The U.S.’ initial approval of the offensive did not require much action from the global superpower. Although some elements in Congress opposed Haftar’s offensive, the U.S. remained on the sideline throughout the war. The extent of its involvement did not transcend some generic statements made every now and then, urging “all sides” to halt operations.

Then, the Wagner Group landed on Libyan soil. A few months after launching his offensive against the GNA, Haftar sought military support from Russia.

Eager to gain yet another strong foothold in the Mediterranean, Russia deployed mercenaries from the Wagner Group, a private military company led by one of Putin’s closest associates. In recent years, the Wagner Group has been the unofficial military arm of the Russian state.

Wagner mercenaries have been deployed to Syria, Ukraine, and Georgia among other countries to support groups aligned with Putin.

The deployment of the Wagner mercenaries sounded warning alarms across the hallways of the U.S. administration. U.S. officials in both the legislative and executive branches have repeatedly called out and condemned the deployment.

While fear of mounting Russian involvement caused the American tone to slightly change, the U.S. failed to take serious measures to stop Haftar’s dangerous gamble or to counter Russian interference.

The campaign against Tripoli has harmed American interests in multiple ways.

First, the attack pressured the GNA to shift its attention from combating the remnants of the Islamic State to defending Tripoli.

The U.S. found a reliable partner in the GNA forces in the fight against IS in 2016. The partnership proved fruitful and effective as it pushed the terrorist group from its biggest stronghold outside Iraq and Syria.

Second, the U.S. has been collaborating and coordinating efforts with the GNA on political and economic reforms. All these efforts were put on hold as a result of the attack.

Third, the LAAF has been deliberately targeting civilians, committing war crimes, and carrying out gross violations of human rights.

Principles of international law and human rights, often championed by the U.S. have been massively defied and broken by Haftar’s forces. Last but not least, the LAAF, through its reliance on Russian mercenaries and equipment, is handing the country over to the U.S.’ rivals in the region.
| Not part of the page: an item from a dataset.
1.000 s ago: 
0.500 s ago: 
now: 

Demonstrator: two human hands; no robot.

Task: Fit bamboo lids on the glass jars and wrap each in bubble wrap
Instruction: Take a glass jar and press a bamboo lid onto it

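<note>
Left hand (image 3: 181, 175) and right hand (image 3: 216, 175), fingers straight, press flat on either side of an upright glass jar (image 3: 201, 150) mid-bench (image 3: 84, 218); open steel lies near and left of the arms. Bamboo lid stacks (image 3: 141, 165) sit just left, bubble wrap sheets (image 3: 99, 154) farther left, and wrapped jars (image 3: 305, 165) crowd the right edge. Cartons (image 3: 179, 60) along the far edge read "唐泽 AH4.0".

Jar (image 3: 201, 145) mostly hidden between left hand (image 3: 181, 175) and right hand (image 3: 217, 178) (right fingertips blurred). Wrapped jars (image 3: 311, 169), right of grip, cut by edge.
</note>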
Despite the Russian and African mercenaries, the UAE-supplied drones and weaponry, and the Egyptian logistical support, Haftar’s LAAF failed to enter Tripoli. Instead, it resorted to shelling and bombing of residential areas to create a state of terror among civilians.
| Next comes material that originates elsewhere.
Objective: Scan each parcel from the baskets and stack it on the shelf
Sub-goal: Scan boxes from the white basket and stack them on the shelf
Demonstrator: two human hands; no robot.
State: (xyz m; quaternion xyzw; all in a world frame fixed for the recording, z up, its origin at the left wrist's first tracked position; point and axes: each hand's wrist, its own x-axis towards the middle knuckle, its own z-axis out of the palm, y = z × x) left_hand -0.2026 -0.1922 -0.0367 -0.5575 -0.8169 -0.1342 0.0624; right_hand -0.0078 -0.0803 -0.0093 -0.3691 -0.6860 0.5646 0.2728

The last few months witnessed a major shift in the ongoing conflict. The GNA – thanks in part to support from the U.S. ally and fellow NATO member, Turkey – managed to push the LAAF back away from some key positions.

In April, the GNA took over several coastal cities in Western Libya in a matter of hours. LAAF’s retreat continued.

In May, al-Wattiya airbase, a major strategic position, was captured by the GNA forces after a deliberate air campaign that took multiple Russian air defense systems out in the process.

On May 19, the LAAF spokesperson announced that his forces are “repositioning” for tactical reasons. The LAAF later announced that it will retreat for 2-3 km to “allow civilians to observe Eid.”

In reality, the LAAF had to engage in such a retreat to minimize its losses, not for humanitarian motives. The decision to move forces back, however, allowed Tripoli to have its first free-of-shelling night in months.

The recent blows to Haftar’s campaign have shaken the confidence of his backers in his capabilities. Should they continue to bet on the clearly losing horse, Egypt and even the UAE risk sabotaging their own interests in a future Libya.

An Egyptian official recently told Mada Masr that “no one can bet on Haftar again.” The Russians have already hinted at their desire to find a replacement for the renegade general.

Their contacts with the House of Representatives’ speaker, Agilah Salih, indicate their discontent with Haftar. In addition, the released footage of several Russian Pantsir-S1 systems being destroyed by the GNA must have been another wake-up call for the Kremlin.

The recent shift in events provides the U.S. with a chance to interfere diplomatically and bring an end to the hostilities in Libya. Although the Administration has been more outspoken, in statements, about its support for the GNA in the last few weeks, these statements are not enough.

The U.S. should use its diplomatic power to pressure the UAE, Egypt, and Russia to end their support for Haftar.

The Trump Administration has refrained from taking an active role in Libya as such involvement would have been expensive. The current status, however, allows the U.S. to re-assume a leading role at no cost.

All that the U.S. needs today is a work of diplomacy and political pressure. No American military involvement is necessary as the tide is already turning against Haftar.

In addition, even for an operation to implement the arms embargo, the U.S. could delegate the military work to the European Union. Once the EU coordinates with the Libyan government, as per the guidelines of the Security Council, an operation like IRINI might suffice.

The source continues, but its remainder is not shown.